▸ Required work: Would you repeat each of the lines below exactly?

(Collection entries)
= Beginning of Section =
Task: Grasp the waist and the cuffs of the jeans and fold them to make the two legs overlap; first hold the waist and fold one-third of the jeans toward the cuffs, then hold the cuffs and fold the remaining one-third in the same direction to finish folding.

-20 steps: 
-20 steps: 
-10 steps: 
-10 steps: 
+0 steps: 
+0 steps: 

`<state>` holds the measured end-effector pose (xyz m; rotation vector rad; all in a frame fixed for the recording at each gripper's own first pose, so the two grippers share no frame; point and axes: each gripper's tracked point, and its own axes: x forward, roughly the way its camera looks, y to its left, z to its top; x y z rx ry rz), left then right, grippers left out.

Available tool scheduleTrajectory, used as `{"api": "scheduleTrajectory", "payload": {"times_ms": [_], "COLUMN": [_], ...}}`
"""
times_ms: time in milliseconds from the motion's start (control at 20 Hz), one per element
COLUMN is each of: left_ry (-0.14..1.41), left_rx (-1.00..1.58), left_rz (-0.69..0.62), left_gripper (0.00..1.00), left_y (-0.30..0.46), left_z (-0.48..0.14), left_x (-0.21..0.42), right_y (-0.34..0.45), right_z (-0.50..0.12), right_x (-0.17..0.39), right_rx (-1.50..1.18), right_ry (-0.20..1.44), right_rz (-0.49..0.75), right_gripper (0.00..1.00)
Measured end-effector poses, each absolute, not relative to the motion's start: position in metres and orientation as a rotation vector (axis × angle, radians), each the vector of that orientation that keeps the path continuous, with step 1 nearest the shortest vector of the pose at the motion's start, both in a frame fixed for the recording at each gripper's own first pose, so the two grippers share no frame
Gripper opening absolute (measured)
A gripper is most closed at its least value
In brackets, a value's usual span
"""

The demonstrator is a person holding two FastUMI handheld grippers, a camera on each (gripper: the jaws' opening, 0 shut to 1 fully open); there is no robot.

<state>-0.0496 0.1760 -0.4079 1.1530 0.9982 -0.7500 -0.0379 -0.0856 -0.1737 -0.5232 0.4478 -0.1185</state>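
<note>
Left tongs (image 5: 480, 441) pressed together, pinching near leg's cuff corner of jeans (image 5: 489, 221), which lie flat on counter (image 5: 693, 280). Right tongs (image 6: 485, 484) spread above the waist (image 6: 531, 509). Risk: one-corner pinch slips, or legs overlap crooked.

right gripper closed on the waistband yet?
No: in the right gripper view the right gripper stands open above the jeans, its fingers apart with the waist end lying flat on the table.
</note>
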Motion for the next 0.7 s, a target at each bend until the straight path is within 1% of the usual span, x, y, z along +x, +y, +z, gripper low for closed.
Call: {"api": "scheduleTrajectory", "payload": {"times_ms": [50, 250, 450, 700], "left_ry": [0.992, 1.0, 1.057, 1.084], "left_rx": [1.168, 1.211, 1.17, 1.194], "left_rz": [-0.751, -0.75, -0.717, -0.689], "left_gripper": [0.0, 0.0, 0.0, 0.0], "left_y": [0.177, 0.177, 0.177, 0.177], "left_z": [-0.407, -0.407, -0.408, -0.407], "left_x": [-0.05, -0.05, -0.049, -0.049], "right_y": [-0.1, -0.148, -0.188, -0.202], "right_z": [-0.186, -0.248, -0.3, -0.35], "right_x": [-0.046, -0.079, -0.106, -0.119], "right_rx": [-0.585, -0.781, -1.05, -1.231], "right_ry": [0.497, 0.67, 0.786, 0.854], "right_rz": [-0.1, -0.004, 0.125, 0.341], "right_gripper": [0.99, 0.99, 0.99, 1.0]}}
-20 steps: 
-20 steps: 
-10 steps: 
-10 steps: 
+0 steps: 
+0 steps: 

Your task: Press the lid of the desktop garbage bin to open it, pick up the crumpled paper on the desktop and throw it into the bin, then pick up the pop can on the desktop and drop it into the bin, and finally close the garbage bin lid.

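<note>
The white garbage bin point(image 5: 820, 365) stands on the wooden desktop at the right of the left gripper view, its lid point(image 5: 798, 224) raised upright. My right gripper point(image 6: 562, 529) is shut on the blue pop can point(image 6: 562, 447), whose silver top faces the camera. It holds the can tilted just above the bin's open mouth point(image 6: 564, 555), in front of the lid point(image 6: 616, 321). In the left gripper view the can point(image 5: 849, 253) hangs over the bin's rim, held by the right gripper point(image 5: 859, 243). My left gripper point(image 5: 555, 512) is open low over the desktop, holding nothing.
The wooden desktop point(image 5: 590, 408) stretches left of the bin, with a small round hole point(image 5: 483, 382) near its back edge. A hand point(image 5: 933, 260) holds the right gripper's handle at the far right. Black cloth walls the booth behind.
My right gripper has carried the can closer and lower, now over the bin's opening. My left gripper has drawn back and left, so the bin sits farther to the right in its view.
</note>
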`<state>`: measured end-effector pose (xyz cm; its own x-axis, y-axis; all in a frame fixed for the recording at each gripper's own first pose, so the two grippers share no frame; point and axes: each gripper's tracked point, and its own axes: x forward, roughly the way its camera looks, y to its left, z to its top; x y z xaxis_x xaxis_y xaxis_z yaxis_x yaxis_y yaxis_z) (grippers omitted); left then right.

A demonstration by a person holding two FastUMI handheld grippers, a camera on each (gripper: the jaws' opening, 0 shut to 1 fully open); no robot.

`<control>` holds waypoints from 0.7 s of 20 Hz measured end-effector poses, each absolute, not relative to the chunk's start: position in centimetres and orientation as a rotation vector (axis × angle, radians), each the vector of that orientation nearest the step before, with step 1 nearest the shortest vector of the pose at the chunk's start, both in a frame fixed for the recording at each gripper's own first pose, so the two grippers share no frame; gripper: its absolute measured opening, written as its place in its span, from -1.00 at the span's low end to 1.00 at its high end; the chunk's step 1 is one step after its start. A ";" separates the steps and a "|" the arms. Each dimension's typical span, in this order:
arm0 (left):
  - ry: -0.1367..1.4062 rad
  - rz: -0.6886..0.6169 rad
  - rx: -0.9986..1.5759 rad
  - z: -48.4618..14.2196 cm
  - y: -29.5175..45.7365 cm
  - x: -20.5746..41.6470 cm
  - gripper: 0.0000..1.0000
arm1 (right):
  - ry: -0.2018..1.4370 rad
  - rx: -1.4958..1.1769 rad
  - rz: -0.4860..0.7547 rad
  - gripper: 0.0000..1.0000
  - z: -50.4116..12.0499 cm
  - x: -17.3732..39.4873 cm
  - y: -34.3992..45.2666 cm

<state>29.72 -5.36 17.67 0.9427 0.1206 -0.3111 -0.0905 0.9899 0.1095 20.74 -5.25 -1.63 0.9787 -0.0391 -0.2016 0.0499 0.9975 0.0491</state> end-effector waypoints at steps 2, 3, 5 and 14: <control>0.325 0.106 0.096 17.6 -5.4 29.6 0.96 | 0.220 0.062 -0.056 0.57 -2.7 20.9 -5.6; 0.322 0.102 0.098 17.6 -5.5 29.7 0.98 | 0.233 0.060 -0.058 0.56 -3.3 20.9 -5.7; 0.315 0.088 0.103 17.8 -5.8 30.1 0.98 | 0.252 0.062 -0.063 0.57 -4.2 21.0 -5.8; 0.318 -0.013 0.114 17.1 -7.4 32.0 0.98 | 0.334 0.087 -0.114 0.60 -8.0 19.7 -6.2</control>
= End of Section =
▸ Answer to this problem:
Task: Grasp the waist and the cuffs of the jeans and fold them to make the two legs overlap; first hold the waist and fold one-third of the jeans toward the cuffs, then hold the cuffs and fold the remaining one-third in the same direction to finish folding.

-20 steps: 
-20 steps: 
-10 steps: 
-10 steps: 
+0 steps: 
+0 steps: 

`<state>` holds the measured end-effector pose (xyz m; rotation vector rad; all in a frame fixed for the recording at each gripper's own first pose, so the two grippers share no frame; point and axes: each gripper's tracked point, and its own axes: x forward, roughly the way its camera looks, y to its left, z to its top; x y z rx ry rz), left then right, grippers left out.

Available tool scheduleTrajectory, used as `{"api": "scheduleTrajectory", "payload": {"times_ms": [_], "COLUMN": [_], ...}}`
"""
times_ms: time in milliseconds from the motion's start (control at 20 Hz), one per element
COLUMN is each of: left_ry (-0.14..1.41), left_rx (-1.00..1.58), left_rz (-0.69..0.62), left_gripper (0.00..1.00), left_y (-0.30..0.46), left_z (-0.48..0.14), left_x (-0.21..0.42), right_y (-0.34..0.45), right_z (-0.50..0.12), right_x (-0.17..0.39), right_rx (-1.50..1.18), right_ry (-0.20..1.44), right_rz (-0.49..0.75), right_gripper (0.00..1.00)
Measured end-effector poses, each absolute, not relative to the motion's start: position in metres and orientation as a rotation vector (axis × angle, radians), each the vector of that orientation that keeps the path continuous, with step 1 nearest the shortest vector of the pose at the motion's start, both in a frame fixed for the recording at each gripper's own first pose, so the two grippers share no frame
Gripper opening absolute (measured)
A gripper is most closed at its least value
In brackets, a value's usual span
"""

The demonstrator is a person holding two FastUMI handheld grippers, a camera on each (gripper: the jaws' opening, 0 shut to 1 fully open); there is no robot.

<state>-0.0496 0.1760 -0.4079 1.1530 0.9982 -0.7500 -0.0379 -0.0856 -0.1737 -0.5232 0.4478 -0.1185</state>
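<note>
Left tongs (image 5: 480, 441) pressed together, pinching near leg's cuff corner of jeans (image 5: 489, 221), which lie flat on counter (image 5: 693, 280). Right tongs (image 6: 485, 484) spread above the waist (image 6: 531, 509). Risk: one-corner pinch slips, or legs overlap crooked.

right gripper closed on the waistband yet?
No: in the right gripper view the right gripper stands open above the jeans, its fingers apart with the waist end lying flat on the table.
</note>
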Motion for the next 0.7 s, a target at each bend until the straight path is within 1% of the usual span, x, y, z along +x, +y, +z, gripper low for closed.
Call: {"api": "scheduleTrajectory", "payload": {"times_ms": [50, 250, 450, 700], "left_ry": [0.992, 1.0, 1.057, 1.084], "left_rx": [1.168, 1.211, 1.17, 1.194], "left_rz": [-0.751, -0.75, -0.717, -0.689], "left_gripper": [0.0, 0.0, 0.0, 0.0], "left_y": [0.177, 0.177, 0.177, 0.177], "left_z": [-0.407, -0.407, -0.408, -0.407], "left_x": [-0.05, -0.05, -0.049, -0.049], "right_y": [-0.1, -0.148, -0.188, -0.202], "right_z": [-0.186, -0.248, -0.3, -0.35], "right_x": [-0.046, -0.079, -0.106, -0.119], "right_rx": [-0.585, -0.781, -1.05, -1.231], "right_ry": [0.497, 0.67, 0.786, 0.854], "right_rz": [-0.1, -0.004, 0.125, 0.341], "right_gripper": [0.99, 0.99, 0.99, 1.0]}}
-20 steps: 
-20 steps: 
-10 steps: 
-10 steps: 
+0 steps: 
+0 steps: 

Your task: Press the lid of the desktop garbage bin to open it, pick up the crumpled paper on the desktop and throw it into the bin, then pick up the pop can on the desktop and drop it into the bin, and finally close the garbage bin lid.

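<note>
The white garbage bin point(image 5: 820, 365) stands on the wooden desktop at the right of the left gripper view, its lid point(image 5: 798, 224) raised upright. My right gripper point(image 6: 562, 529) is shut on the blue pop can point(image 6: 562, 447), whose silver top faces the camera. It holds the can tilted just above the bin's open mouth point(image 6: 564, 555), in front of the lid point(image 6: 616, 321). In the left gripper view the can point(image 5: 849, 253) hangs over the bin's rim, held by the right gripper point(image 5: 859, 243). My left gripper point(image 5: 555, 512) is open low over the desktop, holding nothing.
The wooden desktop point(image 5: 590, 408) stretches left of the bin, with a small round hole point(image 5: 483, 382) near its back edge. A hand point(image 5: 933, 260) holds the right gripper's handle at the far right. Black cloth walls the booth behind.
My right gripper has carried the can closer and lower, now over the bin's opening. My left gripper has drawn back and left, so the bin sits farther to the right in its view.
</note>
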`<state>`: measured end-effector pose (xyz cm; its own x-axis, y-axis; all in a frame fixed for the recording at each gripper's own first pose, so the two grippers share no frame; point and axes: each gripper's tracked point, and its own axes: x forward, roughly the way its camera looks, y to its left, z to its top; x y z xaxis_x xaxis_y xaxis_z yaxis_x yaxis_y yaxis_z) (grippers omitted); left then right.

A demonstration by a person holding two FastUMI handheld grippers, a camera on each (gripper: the jaws' opening, 0 shut to 1 fully open); no robot.

`<control>` holds waypoints from 0.7 s of 20 Hz measured end-effector poses, each absolute, not relative to the chunk's start: position in centimetres and orientation as a rotation vector (axis × angle, radians), each the vector of that orientation nearest the step before, with step 1 nearest the shortest vector of the pose at the chunk's start, both in a frame fixed for the recording at each gripper's own first pose, so the two grippers share no frame; gripper: its absolute measured opening, written as its place in its span, from -1.00 at the span's low end to 1.00 at its high end; the chunk's step 1 is one step after its start. A ";" separates the steps and a "|" the arms. Each dimension's typical span, in this order:
arm0 (left):
  - ry: -0.1367..1.4062 rad
  - rz: -0.6886..0.6169 rad
  - rx: -0.9986..1.5759 rad
  - z: -48.4618..14.2196 cm
  - y: -29.5175..45.7365 cm
  - x: -20.5746..41.6470 cm
  - gripper: 0.0000..1.0000
arm1 (right):
  - ry: -0.2018..1.4370 rad
  - rx: -1.4958..1.1769 rad
  - rz: -0.4860..0.7547 rad
  - gripper: 0.0000..1.0000
  - z: -50.4116..12.0499 cm
  - x: -17.3732..39.4873 cm
  - y: -34.3992..45.2666 cm

<state>29.72 -5.36 17.67 0.9427 0.1206 -0.3111 -0.0905 0.9899 0.1095 20.74 -5.25 -1.63 0.9787 -0.0391 -0.2016 0.0499 0.9975 0.0491</state> end-effector waypoints at steps 2, 3, 5 and 14: <control>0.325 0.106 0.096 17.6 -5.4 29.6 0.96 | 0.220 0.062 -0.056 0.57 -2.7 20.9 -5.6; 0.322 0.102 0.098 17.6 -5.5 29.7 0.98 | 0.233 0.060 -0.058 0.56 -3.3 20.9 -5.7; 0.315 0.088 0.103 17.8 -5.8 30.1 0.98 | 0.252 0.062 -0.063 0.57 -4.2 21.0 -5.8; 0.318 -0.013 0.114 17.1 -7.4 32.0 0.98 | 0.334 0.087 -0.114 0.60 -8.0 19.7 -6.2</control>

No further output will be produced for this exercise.